5.14 De raad overweegt het volgende. Binnen de beroepsgroep is voor wat betreft de vaktechnische kwaliteit geen sprake van breed gedragen, schriftelijk vastgelegde professionele standaarden. De raad toetst daarom of een advocaat heeft gehandeld met de zorgvuldigheid die van een redelijk bekwame en redelijk handelende advocaat in de gegeven omstandigheden mag worden verwacht (Hof van Discipline 3 april 2020, ECLI:NL:TAHVD:2020;80). Verweerster heeft aangevoerd dat het vervelend was voor klager dat de wederpartij zes maanden de tijd had voor de uitvoering van de herstelwerkzaamheden, maar dat er tot die periode voorbij was geen pressiemiddelen voorhanden waren. Op grond van het vonnis was er geen recht op schadevergoeding en klager diende zelf ook nog een bedrag aan de aannemer te voldoen. Gezien de omstandigheden dat de aannemer had aangegeven uitvoering te zullen geven aan het vonnis, nog in hoger beroep kon gaan en nog een vordering op klager kon incasseren (terwijl klager had laten doorschemeren daarvoor geen geld te hebben) en de aannemer bovendien een executiegeschil kon starten, meende verweerster dat de door haar aangegeven richting van ‘gesloten beurzen’ redelijk was.
5.15 Naar het oordeel van de raad heeft verweerster genoegzaam toegelicht welke mogelijkheden zij zag om de aannemer gelet op het vonnis van de kantonrechter in de gegeven omstandigheden aan te spreken. Van onzorgvuldig handelen van verweerster is de raad niet gebleken, zodat de raad klachtonderdeel d) ongegrond verklaart.
Klachtonderdeel e)
5.16 Klager verwijt verweerster in dit klachtonderdeel dat de financiële afwikkeling van zijn zaak op basis van een toevoeging niet transparant was.
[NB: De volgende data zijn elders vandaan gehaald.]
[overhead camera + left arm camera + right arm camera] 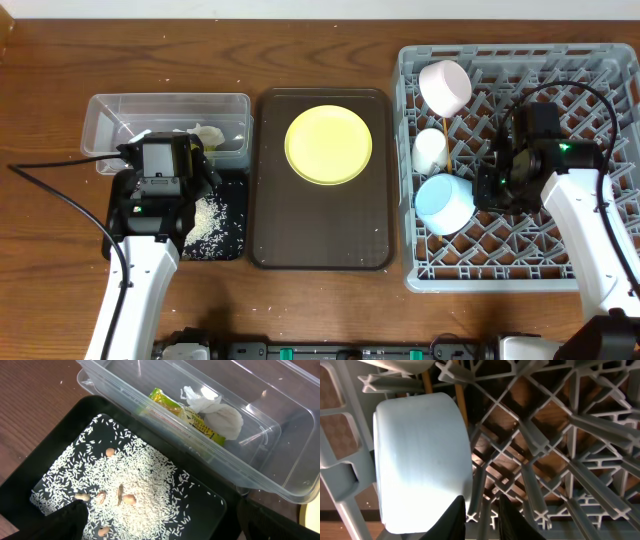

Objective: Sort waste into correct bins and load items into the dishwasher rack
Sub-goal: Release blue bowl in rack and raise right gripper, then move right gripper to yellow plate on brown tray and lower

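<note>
blue bowl (443, 203) stands on edge in the rack (520, 55). right hand (482, 507) is nearly closed at its rim; whether it grips, i cannot tell. seat the bowl between pegs, then lift straight out. left hand (165, 522) gapes wide, empty.

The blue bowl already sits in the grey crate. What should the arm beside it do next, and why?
Probably lift the right gripper clear of the light blue bowl: it already rests among the pegs of the rack, while the yellow plate sits unloaded on the brown tray.
</note>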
Verweerster heeft klager niet laten weten dat de aannemer al op 10 november 2021 de proceskosten aan haar had betaald, maar klager slechts laten weten dat het overschot, een bedrag van € 148, aan hem was teruggestort. Hoe dit overschot is berekend is klager onduidelijk.
5.17 Verweerster verwijst naar haar e-mailwisseling hierover met klagers nieuwe advocaat op 27 januari 2022 die eindigt met de mededeling van deze advocaat dat deze kwestie haar nu afgekaart lijkt. Verweerster licht toe dat zij de openstaande bedragen van klager heeft verrekend met de proceskostenveroordeling en het na verrekening daarvan resterende bedrag van € 148,- aan klager heeft overgemaakt. De Raad voor Rechtsbijstand heeft de proceskostenveroordeling verrekend met het resultaat waar verweerster recht op had uit hoofde van de toevoeging en verweerster heeft derhalve niet meer gekregen dan waar zij recht op had.
5.18 De raad overweegt het volgende. Verweerster heeft in haar e-mail van 27 januari 2022 inderdaad duidelijk uiteengezet hoe zij uitkwam op het bedrag van € 148,- dat zij aan klager heeft overgemaakt. Weliswaar was het zorgvuldiger geweest als verweerster dezelfde toelichting aan klager had gegeven bij het overmaken van dit bedrag op 11 november 2021, maar de raad acht deze onzorgvuldigheid niet van dien aard dat verweerster daarvan een tuchtrechtelijk verwijt moet worden gemaakt. Verweerster heeft klager bij e-mail van 11 november 2021 immers laten weten dat de proceskosten door de wederpartij zijn voldaan en zij het overschot aan klager heeft teruggestort. Op diezelfde datum heeft verweerster het bedrag aan klager overgemaakt onder vermelding van ‘Overschot betaling toevoeging’. Als klager hierover vragen had, dan had hij zich hierover ook eerst tot verweerster kunnen wenden. De raad acht klachtonderdeel e) gelet hierop dan ook ongegrond.

6 MAATREGEL
6.1 Zoals hiervoor is overwogen kan verweerster een tuchtrechtelijk verwijt worden gemaakt voor het feit dat zij heeft verzuimd een aantal belangrijke zaken schriftelijk vast te leggen. Aangezien het de raad verder is gebleken dat het werk van verweerster voor het overige voldoet aan datgene wat van een redelijk bekwame en redelijk handelende advocaat in de gegeven omstandigheden mag worden verwacht, ziet de raad af van het opleggen van een maatregel.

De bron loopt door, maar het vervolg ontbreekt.